Three Things that Keep Sales Managers from Making Intelligent Decisions

Author: 
Reza Mohsin, CEO of Speakeasy

When it comes to the productivity, effectiveness and overall success of sales teams, data is key. Having accurate and useful data can make or break a sales team, but on the other side of that coin, focusing too much time and resources gathering, analyzing and reporting data can be a hindrance to a successful sales cycle as well.

 The problem becomes even more complex because of a dissonance between those who desire data (sales managers) and those who are, or should be, creating the data (sales development reps, sales account executives and others). Managers want data to ensure they are making the best decisions, but sales reps know time is money and constantly feel the pressure of hitting their numbers, often using phrases like “smile and dial.” But many times that’s not enough to ensure powerful products make it to the hands of the customer. The mantra sales should really be focusing on is “work smarter, not harder,” or better yet, “work smarter AND harder.”

Meeting quotas is important, but taking the time to input data can have exponential returns. Sales managers need to fully understand the inner workings of the team and ensure they’re not only hitting quotas, but that they’re doing it in the most efficient way possible. Here are three hurdles I’ve found sales managers come up against when trying to get a clear picture of their teams’ performance.  

Pipeline Visibility
Not having insight into the companies or individuals your sales staff is working with can create confusion within the organization and even disrupt deals. Detailed visibility into companies and individuals their teams are meeting with enables sales managers to properly support account executives in the deal-making process. Maybe the product is a great fit, and the customer is interested, but the account executive isn’t meeting with the right decision maker.

Sales managers also need to analyze the correlation between meetings and opportunities. This allows managers to identify trends and outliers that help with refining the sales process. If one particular rep is closing a higher percentage of his deals, there could be an approach that would benefit widespread deployment across the sales organization.

Process Compliance
Ensuring deals are progressing appropriately and moving down the sales funnel in the right way is key to hitting the quota. However, many reps look at parts of the process as unimportant.

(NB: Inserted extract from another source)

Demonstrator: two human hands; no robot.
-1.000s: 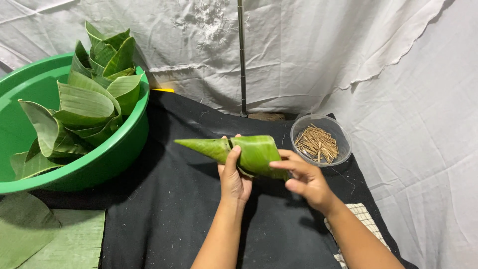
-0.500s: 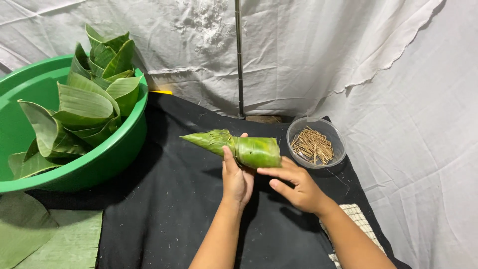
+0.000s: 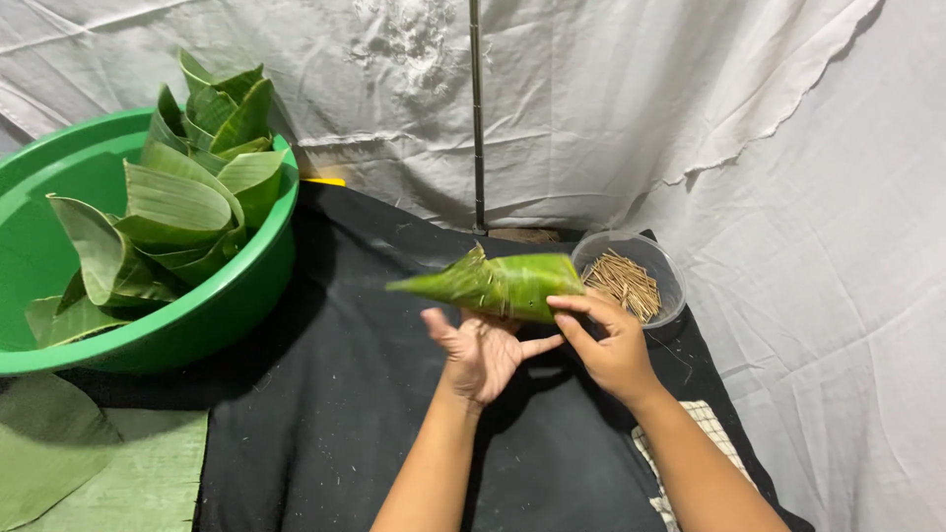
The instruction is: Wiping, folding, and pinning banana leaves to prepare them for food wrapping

Logging calls is a big part of process compliance and ensures managers have the data intelligence to better understand the needs of their sales organizations. Finding ways to automate the logging of calls, and extraction of the team’s data, can streamline process compliance and simplify account administration for sales reps. By reducing the hassle of logging calls, managers can ensure team members complete every necessary step in the compliance process. As a bonus, having everyone on the team working in the same systems maximizes time and increases visibility.

Time
It’s not uncommon for an average sales team to be using several disparate tools to run their processes. This hodgepodge of systems makes it difficult for sales managers to find the time required to unlock the intelligence within their CRMs and other management tools.

Creating processes that deliver the information you need, when you need it, with minimal time investment and effort is essential to understanding how your teams operate. However, data shows 71 percent of sales representatives say they spend too much time on data entry, so these processes need to require little-to-no time investment.

At Speakeasy, we’ve noticed that account executives spend much of their time logging and trying to keep an accurate record of what they’re doing. Switching between apps and taking notes, sharing files, sending meeting summaries and logging information in different places often makes it feel like technology is impeding the sales process instead of enabling it. And when you consider sales personnel are paid on deals closed, and not deals logged, it becomes easy to see why data might not be 100 percent accurate.

The key to an optimized sales team is maximizing efficiency in these three areas with minimal effort. Sales managers can help make this happen by employing the right tools for their teams – tools that simplify the sales process instead of making it more complex.

It’s also important to remember that each team member in the sales cycle can benefit from different tools. For example, sales development representatives have tools such as InsideSales.com. Customer success and retention managers can benefit from tools like Gainsight. My team at Speakeasy is focused on tools that enable sales account executives. Using the right tool for the job, and employing effective processes, that increase pipeline visibility, ensure process compliance, and save time, will take your sales team to the next level so you can all close more deals and keep customers happy.

Reza Mohsin is CEO of Speakeasy, providers of a sales acceleration and engagement system.